** INFORMATION SHOWN follows **

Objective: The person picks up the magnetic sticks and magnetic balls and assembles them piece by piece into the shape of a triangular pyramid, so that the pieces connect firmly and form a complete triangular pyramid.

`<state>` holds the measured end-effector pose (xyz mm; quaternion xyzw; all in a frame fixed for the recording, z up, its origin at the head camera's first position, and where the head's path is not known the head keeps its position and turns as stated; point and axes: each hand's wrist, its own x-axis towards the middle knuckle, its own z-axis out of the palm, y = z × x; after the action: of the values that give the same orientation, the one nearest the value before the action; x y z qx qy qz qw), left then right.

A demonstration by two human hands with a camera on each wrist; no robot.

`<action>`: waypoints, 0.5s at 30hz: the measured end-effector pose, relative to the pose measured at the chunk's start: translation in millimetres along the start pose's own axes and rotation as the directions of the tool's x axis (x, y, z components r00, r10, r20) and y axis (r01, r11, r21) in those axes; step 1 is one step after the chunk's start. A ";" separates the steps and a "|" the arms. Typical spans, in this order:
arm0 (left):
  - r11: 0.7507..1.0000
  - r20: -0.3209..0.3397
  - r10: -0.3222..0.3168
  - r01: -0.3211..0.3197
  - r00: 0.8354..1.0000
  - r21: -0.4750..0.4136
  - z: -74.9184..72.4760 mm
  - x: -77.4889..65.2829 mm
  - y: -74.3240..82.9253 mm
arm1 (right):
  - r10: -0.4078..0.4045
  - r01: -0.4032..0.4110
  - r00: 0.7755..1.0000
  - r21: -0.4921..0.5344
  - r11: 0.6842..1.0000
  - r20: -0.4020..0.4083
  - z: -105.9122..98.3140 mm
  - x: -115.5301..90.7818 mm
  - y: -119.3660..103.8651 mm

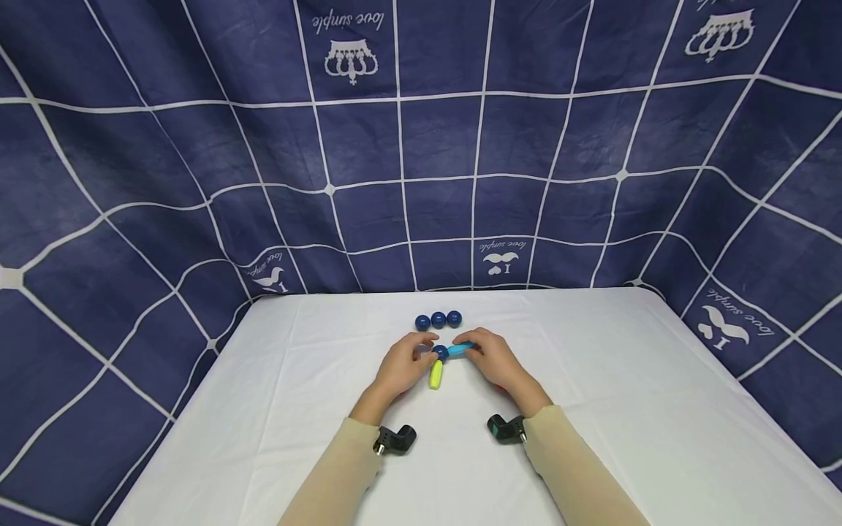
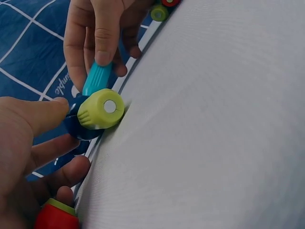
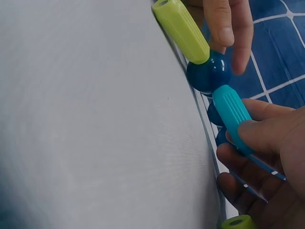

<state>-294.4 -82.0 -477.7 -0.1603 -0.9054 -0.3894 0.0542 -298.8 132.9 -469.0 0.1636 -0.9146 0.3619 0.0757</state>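
Note:
My left hand [image 1: 403,364] pinches a dark blue ball [image 3: 209,72] between thumb and fingers. A short, ribbed, yellow-green toy building stick [image 1: 435,375] joins the ball and points toward me, with a round silvery disc in its near end. On the ball's right side sits a light blue stick [image 3: 232,117] of the same kind. My right hand [image 1: 495,358] grips that stick between thumb and fingers near its outer end. In the left wrist view the yellow-green stick hides part of the ball.
Three dark blue balls [image 1: 438,319] stand in a row just beyond the hands on the white-covered table [image 1: 316,329]. A red piece with a green top [image 2: 56,217] lies by the left hand. Green and red pieces [image 2: 159,13] lie by the right. A blue checked curtain [image 1: 441,139] hangs behind.

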 end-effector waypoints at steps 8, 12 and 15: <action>0.999 0.050 0.001 -0.003 0.999 0.038 -1.3 0.0 0.3 | -0.005 0.005 1.000 -0.014 1.000 -0.003 1.8 0.3 -1.7; 1.000 0.047 -0.014 0.012 0.999 0.027 -0.8 -0.1 0.7 | -0.005 0.005 1.000 -0.020 1.000 -0.002 2.0 0.4 -1.3; 1.000 0.047 -0.020 0.019 0.999 0.023 -0.6 -0.2 0.8 | -0.004 0.004 1.000 -0.018 1.000 -0.004 2.3 0.3 -0.9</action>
<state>-293.9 -82.0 -476.7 -0.1602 -0.9122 -0.3758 0.0308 -298.8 130.6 -470.1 0.1641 -0.9173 0.3540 0.0797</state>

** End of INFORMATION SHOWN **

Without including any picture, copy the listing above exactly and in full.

» EXERCISE RESULT
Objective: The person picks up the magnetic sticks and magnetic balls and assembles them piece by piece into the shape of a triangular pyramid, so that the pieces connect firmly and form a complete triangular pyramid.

`<state>` holds the measured end-effector pose (xyz mm; quaternion xyzw; all in a frame fixed for the recording, z up, its origin at the head camera's first position, and where the head's path is not known the head keeps its position and turns as stated; point and axes: each hand's wrist, its own x-axis towards the middle knuckle, its own z-axis out of the palm, y = z × x; after the action: of the values that give the same orientation, the one nearest the value before the action; x y z qx qy qz qw), left then right.

A demonstration by two human hands with a camera on each wrist; no robot.

`<action>`: waypoints, 0.5s at 30hz: the measured end-effector pose, relative to the pose measured at the chunk's start: translation in millimetres along the start pose's own axes and rotation as the directions of the tool's x axis (x, y, z components r00, r10, r20) and y axis (r01, r11, r21) in those axes; step 1 is one step after the chunk's start. A ";" separates the steps and a "|" the arms. Typical spans, in this order:
arm0 (left):
  - r11: 0.7507..1.0000
  - r20: -0.3209..0.3397
  - r10: -0.3222..0.3168
  - r01: -0.3211..0.3197
  - r00: 0.8354..1.0000
  - r21: -0.4750..0.4136
  - z: -74.9184..72.4760 mm
  - x: -77.4889..65.2829 mm
  - y: -74.3240..82.9253 mm
arm1 (right):
  - r10: -0.4078..0.4045
  - r01: -0.4032..0.4110
  - r00: 0.7755..1.0000
  - r21: -0.4921..0.5344
  - r11: 0.6842..1.0000
  - r20: -0.4020..0.4083
  - z: -105.9122..98.3140 mm
  - x: -115.5301..90.7818 mm
  - y: -119.3660..103.8651 mm


<state>-294.4 -82.0 -477.7 -0.1603 -0.9054 -0.3894 0.0542 -298.8 132.9 -469.0 0.1636 -0.9146 0.3619 0.0757</state>
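Note:
My left hand [image 1: 403,364] pinches a dark blue ball [image 3: 209,72] between thumb and fingers. A short, ribbed, yellow-green toy building stick [image 1: 435,375] joins the ball and points toward me, with a round silvery disc in its near end. On the ball's right side sits a light blue stick [image 3: 232,117] of the same kind. My right hand [image 1: 495,358] grips that stick between thumb and fingers near its outer end. In the left wrist view the yellow-green stick hides part of the ball.
Three dark blue balls [image 1: 438,319] stand in a row just beyond the hands on the white-covered table [image 1: 316,329]. A red piece with a green top [image 2: 56,217] lies by the left hand. Green and red pieces [image 2: 159,13] lie by the right. A blue checked curtain [image 1: 441,139] hangs behind.
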
 end-effector waypoints at steps 8, 12 and 15: <action>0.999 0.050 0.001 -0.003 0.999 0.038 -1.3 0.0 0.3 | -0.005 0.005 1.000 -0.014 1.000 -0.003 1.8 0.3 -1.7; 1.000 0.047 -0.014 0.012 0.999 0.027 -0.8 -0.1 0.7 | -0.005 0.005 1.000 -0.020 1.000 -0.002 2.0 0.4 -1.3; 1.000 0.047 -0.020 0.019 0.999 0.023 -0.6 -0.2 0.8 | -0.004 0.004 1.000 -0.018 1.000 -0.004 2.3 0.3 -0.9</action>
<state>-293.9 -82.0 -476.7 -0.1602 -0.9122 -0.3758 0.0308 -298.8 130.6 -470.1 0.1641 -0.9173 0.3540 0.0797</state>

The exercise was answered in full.